> _WHAT THIS TASK INVOLVES_: Nothing should be left out. Give all the data again exactly as written.

> _THE DATA_:
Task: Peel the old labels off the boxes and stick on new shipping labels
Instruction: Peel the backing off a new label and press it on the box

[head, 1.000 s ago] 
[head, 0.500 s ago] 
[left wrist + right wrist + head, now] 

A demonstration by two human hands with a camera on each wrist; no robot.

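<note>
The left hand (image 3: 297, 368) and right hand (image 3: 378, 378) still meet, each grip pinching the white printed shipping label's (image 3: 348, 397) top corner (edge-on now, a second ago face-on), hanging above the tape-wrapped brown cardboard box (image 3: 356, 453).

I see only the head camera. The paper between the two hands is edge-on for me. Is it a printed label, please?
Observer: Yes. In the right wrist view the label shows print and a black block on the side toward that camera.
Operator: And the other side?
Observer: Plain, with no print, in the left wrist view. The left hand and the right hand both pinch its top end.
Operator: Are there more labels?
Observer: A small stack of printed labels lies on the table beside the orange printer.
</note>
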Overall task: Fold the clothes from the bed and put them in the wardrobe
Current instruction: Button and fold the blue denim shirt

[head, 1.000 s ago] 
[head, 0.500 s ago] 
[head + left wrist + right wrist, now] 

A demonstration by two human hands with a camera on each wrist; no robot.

> _RESPONSE FOR THIS EXERCISE_:
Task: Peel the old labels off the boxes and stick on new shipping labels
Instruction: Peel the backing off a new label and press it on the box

[head, 1.000 s ago] 
[head, 0.500 s ago] 
[left wrist + right wrist + head, now] 

A demonstration by two human hands with a camera on each wrist; no robot.

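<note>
The left hand (image 3: 297, 368) and right hand (image 3: 378, 378) still meet, each grip pinching the white printed shipping label's (image 3: 348, 397) top corner (edge-on now, a second ago face-on), hanging above the tape-wrapped brown cardboard box (image 3: 356, 453).

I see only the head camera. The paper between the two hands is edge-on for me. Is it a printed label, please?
Observer: Yes. In the right wrist view the label shows print and a black block on the side toward that camera.
Operator: And the other side?
Observer: Plain, with no print, in the left wrist view. The left hand and the right hand both pinch its top end.
Operator: Are there more labels?
Observer: A small stack of printed labels lies on the table beside the orange printer.
</note>
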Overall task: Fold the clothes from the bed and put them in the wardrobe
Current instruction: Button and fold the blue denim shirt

[head, 1.000 s ago] 
[head, 0.500 s ago] 
[head + left wrist + right wrist, now] 

A demonstration by two human hands with a camera on each wrist; no robot.

Nothing further is needed for the exercise.